The cloud server 110 may include one or more data centers comprising a plurality of cloud servers that are located or hosted externally by the organization. The cloud server may comprise more than one cloud server and may be provided by more than one provider, or it may be an enterprise cloud server or simply a datacenter without departing from the disclosure. The cloud server 110 may provide data storage, computing power, or other resources through interaction between one or more cloud servers, administrator devices 150, edge nodes 130A-130N, and/or client computing devices (not shown). The services hosted by the cloud server 110 are often provided on an on-demand basis and a variety of tiers of service may be provided that may be reconfigured on demand as needed. This allows the organization to have agility in responding to changing needs and to efficiently use available resources, at least from an economic and energy use perspective.

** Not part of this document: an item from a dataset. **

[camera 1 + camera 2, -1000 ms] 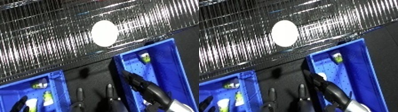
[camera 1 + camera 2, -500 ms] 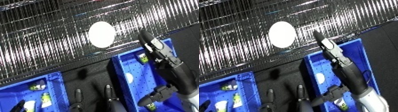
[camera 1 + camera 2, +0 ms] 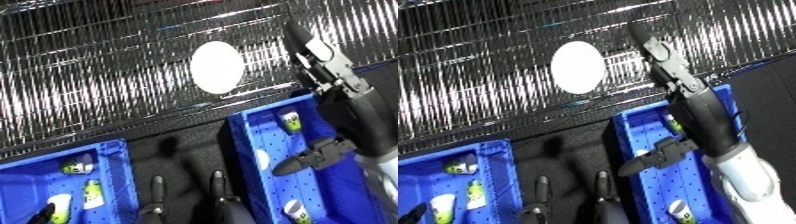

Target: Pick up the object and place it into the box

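Far to the left of the right hand sits a blue bin with a few small bottles lying in it, well apart from the work. Closer in, up and to the left of the fingertips, a white oval disc lies flat on the shiny ribbed surface; this looks like the object to be picked up, and nothing touches it yet. The right hand reaches up over the far edge of the second blue bin, its long fingers straight and holding nothing, with the thumb jutting out to the side lower down over the bin floor. The fingers sit just beside the disc rather than on it, probably so that they can come at the flat thing from its edge (it offers little to grip from above). That bin lies directly beneath the forearm, so the carry would be short. The left hand shows in neither view.
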`<state>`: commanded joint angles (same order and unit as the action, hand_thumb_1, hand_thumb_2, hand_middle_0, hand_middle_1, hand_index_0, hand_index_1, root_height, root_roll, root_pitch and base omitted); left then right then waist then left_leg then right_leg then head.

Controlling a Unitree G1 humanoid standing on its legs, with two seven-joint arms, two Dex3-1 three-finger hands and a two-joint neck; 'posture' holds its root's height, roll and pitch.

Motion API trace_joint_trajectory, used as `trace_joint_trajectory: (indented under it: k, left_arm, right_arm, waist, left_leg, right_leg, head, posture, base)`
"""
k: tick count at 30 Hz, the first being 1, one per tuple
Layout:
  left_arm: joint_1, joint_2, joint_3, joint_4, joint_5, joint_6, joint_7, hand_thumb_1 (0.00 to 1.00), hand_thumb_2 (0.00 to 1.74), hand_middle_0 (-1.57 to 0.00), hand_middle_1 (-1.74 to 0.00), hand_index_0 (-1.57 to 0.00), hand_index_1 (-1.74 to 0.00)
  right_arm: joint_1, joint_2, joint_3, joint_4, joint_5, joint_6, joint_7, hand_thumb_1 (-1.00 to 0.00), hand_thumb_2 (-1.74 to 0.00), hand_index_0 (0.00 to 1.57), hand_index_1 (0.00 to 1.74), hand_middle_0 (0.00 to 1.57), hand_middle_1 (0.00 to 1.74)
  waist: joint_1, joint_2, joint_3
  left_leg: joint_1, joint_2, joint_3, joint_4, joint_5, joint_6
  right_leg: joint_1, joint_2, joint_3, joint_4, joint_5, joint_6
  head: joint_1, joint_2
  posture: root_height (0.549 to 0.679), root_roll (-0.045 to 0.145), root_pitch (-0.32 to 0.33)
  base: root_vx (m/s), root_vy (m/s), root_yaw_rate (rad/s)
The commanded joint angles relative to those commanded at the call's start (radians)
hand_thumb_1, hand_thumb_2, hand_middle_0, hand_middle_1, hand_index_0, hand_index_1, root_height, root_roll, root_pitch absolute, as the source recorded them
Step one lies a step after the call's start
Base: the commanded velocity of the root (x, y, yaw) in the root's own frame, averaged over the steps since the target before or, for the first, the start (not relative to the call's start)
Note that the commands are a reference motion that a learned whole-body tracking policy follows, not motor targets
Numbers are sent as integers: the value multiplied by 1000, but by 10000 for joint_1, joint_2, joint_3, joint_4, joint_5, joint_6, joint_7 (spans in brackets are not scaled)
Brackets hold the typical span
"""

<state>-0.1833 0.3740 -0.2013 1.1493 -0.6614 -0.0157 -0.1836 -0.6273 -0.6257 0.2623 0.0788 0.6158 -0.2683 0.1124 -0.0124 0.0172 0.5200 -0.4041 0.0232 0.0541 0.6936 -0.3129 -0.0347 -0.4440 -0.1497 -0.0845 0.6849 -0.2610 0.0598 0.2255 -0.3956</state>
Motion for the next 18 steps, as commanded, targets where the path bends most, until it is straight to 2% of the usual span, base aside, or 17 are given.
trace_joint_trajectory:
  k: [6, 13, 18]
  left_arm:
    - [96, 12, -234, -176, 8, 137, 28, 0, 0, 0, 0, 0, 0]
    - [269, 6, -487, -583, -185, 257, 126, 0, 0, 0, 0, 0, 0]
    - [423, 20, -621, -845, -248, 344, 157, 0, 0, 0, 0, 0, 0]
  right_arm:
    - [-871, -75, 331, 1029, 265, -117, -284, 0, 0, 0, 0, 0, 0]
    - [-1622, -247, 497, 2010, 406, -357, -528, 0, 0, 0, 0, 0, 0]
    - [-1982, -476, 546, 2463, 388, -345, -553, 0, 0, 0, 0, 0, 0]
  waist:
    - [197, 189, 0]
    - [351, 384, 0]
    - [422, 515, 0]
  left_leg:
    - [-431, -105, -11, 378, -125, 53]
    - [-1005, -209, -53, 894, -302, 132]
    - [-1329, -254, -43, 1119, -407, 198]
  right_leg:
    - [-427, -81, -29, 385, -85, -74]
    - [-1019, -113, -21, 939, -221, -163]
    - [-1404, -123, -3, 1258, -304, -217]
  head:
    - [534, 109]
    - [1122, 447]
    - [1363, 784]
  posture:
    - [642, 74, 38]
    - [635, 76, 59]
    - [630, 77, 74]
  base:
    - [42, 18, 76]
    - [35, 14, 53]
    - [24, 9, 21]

Depending on availability or capabilities, an organization may choose to use a plurality of different cloud servers to host various services/data in environments that meet geographical needs, security needs, and performance needs. In cloud environments, a unified security policy may be more easily implemented. Because of centralization, as well as scale, cloud service providers may devote resources to solving issues that many customers cannot afford and/or have the ability to implement locally. However, because the cloud server(s) 110 may be geographically located far away from the organization and because cloud installations may be complex and expensive, alternatives to the cloud environment are often needed.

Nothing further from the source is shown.